Em resposta a uma ação movida pelo jornal, o juiz Paul Friedman decidiu neste mês que as novas políticas do Pentágono sobre o acesso da imprensa eram inconstitucionais e que as credenciais dos repórteres do jornal nova-iorquino deveriam ser devolvidas.
O governo dos Estados Unidos afirmou que vai recorrer da decisão, e o Departamento de Defesa respondeu com regras ainda mais rígidas, fechando uma área de imprensa no Pentágono chamada Corredor dos Correspondentes e transferindo os jornalistas para um anexo em um prédio separado.
Além disso, de acordo com a nova política, “todo acesso de jornalistas ao Pentágono exigirá escolta por parte de pessoal autorizado do Departamento”.
Theodore Boutrous, advogado do New York Times, acusou o governo, durante uma audiência perante Friedman em um tribunal em Washington nesta segunda-feira, de “manipulação psicológica” e de agir “de má-fé”.
“Já vimos esse filme”, disse Boutrous. “Eles tornaram inúteis as credenciais de imprensa pelas quais lutamos tanto para recuperar.”
Julian Barnes, repórter do New York Times, afirmou em uma declaração juramentada que os jornalistas não podiam chegar a pé à nova sala de imprensa e também não tinham autorização para utilizar um ônibus de traslado do Pentágono.
Barnes explicou que, por fim, os jornalistas credenciados foram informados de que teriam permissão para viajar no ônibus.

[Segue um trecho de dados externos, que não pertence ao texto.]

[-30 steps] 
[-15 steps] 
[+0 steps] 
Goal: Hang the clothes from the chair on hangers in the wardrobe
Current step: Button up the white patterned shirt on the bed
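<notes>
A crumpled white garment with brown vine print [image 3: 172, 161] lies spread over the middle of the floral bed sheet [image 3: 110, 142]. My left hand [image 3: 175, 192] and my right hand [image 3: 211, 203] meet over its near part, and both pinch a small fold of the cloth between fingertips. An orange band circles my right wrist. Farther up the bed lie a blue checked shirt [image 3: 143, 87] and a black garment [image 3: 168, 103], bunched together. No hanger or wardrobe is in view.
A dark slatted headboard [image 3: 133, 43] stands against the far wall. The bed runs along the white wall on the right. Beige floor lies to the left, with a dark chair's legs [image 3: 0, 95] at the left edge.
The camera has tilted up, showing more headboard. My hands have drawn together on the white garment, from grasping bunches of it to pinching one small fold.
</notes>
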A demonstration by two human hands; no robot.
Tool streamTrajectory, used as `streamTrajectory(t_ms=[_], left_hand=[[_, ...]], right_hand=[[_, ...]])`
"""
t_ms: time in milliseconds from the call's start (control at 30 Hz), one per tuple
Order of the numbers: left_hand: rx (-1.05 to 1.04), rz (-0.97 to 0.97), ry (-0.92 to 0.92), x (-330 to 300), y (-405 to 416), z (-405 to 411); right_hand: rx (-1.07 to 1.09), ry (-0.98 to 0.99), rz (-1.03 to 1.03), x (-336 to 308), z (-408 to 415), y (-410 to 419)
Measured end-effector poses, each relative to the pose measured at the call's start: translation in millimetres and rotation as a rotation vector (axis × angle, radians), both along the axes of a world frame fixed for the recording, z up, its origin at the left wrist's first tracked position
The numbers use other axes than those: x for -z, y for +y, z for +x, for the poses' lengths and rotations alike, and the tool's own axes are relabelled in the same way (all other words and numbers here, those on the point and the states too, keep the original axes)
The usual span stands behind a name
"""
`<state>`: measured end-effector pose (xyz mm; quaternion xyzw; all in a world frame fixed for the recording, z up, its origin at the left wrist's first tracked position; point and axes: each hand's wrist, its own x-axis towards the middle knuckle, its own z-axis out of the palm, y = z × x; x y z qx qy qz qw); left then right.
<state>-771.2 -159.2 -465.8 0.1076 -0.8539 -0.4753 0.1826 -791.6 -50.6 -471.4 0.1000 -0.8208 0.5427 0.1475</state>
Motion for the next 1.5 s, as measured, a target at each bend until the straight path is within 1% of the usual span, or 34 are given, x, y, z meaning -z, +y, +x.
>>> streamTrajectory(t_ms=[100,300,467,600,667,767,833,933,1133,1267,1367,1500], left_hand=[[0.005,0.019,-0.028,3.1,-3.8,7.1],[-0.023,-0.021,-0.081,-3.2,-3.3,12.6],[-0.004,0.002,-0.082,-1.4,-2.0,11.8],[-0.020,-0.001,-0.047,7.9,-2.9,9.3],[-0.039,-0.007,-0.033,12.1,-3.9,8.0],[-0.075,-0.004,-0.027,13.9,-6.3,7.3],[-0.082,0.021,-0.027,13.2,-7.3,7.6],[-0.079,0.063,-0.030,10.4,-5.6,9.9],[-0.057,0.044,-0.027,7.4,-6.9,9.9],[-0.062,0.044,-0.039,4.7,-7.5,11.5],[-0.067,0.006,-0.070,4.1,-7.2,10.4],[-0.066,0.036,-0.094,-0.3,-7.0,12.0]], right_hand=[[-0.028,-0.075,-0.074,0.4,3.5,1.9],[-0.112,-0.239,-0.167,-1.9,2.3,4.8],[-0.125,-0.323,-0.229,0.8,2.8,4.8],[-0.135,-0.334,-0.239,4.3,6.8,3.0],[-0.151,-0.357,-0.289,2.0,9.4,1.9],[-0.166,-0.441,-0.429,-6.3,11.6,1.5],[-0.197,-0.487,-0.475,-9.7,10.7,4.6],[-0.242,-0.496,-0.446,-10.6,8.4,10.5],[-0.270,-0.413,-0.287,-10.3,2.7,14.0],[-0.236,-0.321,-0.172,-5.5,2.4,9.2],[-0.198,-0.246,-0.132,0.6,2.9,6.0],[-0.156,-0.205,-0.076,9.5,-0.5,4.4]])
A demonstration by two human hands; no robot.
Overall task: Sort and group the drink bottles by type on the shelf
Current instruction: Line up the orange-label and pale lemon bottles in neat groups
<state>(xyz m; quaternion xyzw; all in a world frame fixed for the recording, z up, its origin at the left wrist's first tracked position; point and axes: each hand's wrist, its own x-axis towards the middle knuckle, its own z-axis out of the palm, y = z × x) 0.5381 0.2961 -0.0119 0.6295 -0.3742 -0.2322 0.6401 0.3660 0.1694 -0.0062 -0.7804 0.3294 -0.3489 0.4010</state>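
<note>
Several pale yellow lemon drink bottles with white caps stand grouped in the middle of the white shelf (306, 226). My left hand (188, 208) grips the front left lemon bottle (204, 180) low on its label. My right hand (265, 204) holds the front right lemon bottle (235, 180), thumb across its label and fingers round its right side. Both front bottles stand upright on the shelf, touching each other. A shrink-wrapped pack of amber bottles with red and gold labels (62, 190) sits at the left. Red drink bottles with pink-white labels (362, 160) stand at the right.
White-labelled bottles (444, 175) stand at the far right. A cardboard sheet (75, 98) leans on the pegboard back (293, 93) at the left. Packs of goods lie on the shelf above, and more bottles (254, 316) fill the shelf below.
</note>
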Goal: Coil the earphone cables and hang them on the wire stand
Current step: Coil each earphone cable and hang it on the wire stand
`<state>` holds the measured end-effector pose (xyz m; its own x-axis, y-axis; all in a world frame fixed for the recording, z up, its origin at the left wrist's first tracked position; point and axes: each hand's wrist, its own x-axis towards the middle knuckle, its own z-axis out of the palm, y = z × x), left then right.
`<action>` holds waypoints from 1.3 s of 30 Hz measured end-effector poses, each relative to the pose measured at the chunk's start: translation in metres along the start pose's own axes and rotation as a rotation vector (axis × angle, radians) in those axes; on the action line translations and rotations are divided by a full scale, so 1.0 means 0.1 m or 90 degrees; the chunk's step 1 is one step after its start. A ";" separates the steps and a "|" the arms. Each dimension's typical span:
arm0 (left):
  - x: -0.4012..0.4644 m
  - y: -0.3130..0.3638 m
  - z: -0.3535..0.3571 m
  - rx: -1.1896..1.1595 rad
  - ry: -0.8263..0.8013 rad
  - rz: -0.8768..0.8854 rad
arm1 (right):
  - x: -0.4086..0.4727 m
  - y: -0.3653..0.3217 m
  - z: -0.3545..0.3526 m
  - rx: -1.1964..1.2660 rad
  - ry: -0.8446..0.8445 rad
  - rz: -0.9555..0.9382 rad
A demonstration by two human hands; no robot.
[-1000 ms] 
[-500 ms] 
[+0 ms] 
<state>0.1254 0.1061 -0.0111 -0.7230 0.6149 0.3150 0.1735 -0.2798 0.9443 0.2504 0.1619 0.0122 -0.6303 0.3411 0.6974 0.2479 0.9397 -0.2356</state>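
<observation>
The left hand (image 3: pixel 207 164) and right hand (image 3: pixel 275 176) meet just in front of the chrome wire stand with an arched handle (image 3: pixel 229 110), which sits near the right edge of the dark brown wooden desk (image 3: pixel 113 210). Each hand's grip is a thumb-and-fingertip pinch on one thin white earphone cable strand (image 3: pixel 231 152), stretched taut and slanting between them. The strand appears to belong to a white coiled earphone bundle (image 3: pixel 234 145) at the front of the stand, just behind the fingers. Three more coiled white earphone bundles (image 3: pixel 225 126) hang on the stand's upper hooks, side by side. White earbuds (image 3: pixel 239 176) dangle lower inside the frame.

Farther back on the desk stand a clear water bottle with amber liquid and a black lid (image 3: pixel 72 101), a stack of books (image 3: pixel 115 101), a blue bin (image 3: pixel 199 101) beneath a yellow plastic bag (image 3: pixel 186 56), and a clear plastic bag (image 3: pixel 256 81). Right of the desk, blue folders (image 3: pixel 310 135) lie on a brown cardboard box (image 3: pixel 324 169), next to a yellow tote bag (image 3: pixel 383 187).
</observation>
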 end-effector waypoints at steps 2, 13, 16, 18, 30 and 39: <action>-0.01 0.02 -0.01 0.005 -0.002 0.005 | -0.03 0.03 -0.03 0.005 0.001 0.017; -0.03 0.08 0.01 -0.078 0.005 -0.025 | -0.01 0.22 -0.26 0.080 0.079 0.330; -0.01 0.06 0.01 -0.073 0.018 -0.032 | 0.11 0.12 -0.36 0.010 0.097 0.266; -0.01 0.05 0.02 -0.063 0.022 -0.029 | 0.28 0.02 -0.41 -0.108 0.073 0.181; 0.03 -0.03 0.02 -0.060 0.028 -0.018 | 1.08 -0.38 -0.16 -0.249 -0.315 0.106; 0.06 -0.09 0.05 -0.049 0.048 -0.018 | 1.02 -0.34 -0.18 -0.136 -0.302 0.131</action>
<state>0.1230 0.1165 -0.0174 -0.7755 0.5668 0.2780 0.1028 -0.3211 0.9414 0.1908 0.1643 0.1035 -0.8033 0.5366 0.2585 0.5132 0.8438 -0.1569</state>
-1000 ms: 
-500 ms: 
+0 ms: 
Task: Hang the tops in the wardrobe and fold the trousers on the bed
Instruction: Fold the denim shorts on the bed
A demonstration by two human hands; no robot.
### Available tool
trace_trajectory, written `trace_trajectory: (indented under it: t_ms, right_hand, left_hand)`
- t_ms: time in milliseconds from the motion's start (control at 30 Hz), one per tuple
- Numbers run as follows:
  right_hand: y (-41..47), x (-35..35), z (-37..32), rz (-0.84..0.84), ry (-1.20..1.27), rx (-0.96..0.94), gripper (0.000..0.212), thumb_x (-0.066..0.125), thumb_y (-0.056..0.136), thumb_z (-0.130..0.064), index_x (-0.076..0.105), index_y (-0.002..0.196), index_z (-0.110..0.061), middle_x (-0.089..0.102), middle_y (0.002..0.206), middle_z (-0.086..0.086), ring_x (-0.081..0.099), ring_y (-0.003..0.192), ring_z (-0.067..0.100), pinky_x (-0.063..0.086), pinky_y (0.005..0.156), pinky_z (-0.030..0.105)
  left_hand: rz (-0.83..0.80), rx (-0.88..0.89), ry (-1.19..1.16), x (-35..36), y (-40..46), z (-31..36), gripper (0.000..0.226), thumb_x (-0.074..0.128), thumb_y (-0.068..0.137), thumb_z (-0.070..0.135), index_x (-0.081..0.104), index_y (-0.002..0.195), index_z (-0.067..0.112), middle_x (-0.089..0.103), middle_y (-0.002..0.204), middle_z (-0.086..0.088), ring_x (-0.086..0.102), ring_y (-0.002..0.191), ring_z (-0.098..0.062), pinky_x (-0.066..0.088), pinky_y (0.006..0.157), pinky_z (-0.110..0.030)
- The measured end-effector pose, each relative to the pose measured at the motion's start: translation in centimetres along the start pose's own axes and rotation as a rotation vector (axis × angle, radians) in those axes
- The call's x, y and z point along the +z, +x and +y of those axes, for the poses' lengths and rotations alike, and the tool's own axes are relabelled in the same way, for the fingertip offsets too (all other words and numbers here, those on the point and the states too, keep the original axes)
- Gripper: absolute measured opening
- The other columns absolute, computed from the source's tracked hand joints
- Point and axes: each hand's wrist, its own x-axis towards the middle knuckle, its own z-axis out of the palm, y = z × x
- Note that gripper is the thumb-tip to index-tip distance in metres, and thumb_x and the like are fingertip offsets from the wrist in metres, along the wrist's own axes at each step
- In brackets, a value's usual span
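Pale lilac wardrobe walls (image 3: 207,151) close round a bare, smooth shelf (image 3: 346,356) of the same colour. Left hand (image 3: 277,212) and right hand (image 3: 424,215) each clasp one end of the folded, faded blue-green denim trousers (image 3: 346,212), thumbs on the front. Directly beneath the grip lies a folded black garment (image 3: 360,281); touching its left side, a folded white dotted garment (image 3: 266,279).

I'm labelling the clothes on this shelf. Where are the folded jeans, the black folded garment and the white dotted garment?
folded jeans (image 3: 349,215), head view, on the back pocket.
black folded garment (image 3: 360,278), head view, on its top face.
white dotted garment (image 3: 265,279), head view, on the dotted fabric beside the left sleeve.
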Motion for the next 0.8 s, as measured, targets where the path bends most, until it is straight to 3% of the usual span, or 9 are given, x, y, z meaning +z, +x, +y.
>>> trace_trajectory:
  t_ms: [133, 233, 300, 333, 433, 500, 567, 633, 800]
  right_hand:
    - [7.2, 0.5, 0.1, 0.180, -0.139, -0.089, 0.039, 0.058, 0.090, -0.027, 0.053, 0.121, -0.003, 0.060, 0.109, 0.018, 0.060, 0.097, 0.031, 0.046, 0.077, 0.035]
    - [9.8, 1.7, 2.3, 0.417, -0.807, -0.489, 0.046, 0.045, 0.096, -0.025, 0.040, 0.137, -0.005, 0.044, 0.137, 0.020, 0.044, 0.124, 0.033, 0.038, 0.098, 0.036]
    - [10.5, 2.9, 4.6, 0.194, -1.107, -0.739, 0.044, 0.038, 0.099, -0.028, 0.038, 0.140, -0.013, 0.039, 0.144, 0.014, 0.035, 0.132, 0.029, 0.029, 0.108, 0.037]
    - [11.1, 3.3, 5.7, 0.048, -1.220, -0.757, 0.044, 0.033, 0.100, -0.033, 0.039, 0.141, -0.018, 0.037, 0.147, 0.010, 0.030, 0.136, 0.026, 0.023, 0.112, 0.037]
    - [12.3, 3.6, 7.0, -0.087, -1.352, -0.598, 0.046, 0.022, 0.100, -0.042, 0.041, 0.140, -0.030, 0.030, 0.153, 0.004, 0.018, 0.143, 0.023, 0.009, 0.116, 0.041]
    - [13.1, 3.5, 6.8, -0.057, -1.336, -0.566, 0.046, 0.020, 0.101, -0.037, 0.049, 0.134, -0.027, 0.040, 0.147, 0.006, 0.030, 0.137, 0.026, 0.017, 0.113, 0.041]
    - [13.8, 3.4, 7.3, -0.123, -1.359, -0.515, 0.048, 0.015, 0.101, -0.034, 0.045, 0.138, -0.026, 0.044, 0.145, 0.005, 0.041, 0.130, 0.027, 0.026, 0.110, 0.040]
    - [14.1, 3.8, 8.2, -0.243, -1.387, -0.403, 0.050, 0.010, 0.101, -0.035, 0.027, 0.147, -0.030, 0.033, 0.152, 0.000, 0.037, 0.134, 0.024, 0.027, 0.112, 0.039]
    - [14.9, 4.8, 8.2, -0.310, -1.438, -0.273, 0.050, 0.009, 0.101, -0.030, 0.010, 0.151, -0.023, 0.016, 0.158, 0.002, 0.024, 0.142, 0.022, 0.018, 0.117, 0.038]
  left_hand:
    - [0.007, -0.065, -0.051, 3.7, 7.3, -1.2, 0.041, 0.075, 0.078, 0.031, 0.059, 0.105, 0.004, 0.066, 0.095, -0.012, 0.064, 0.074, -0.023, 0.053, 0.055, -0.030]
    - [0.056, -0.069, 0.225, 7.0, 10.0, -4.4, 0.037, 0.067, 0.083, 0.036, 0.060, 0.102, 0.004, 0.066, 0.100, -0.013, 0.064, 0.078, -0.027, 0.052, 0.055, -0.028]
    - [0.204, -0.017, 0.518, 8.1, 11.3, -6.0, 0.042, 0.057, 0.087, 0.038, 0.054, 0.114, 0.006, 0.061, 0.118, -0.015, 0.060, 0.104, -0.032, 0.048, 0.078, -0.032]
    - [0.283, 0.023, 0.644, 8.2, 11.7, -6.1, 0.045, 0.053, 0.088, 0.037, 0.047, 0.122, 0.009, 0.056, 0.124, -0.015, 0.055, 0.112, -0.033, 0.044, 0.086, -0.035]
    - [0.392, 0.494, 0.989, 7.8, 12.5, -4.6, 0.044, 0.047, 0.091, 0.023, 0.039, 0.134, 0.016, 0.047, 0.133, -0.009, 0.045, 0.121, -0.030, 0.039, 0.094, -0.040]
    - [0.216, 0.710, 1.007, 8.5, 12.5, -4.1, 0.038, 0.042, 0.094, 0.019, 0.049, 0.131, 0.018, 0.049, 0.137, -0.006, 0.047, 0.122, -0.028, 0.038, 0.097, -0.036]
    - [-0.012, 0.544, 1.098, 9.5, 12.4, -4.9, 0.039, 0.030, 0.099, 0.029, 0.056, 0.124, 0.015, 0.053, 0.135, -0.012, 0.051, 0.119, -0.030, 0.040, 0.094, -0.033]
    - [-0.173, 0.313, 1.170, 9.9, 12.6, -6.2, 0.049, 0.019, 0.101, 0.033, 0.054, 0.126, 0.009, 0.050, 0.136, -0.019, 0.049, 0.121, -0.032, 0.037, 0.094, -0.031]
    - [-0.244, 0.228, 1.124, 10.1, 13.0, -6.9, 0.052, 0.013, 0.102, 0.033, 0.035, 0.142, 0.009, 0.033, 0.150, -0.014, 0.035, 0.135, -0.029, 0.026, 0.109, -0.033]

O juiz, após ouvir os argumentos do New York Times e de Sarah Welch, advogada que representa o Departamento de Justiça, não emitiu uma decisão imediata.
A imprensa americana e uma série de outros veículos, entre eles a AFP, se recusaram a assinar a nova política de acesso em meados de outubro, o que resultou na perda de suas credenciais no Pentágono.
As restrições eram as mais recentes de uma série de medidas do presidente Trump e de altos funcionários contra jornalistas e veículos de comunicação, cujas reportagens são frequentemente tachadas de “notícias falsas” quando desagradam ao governo.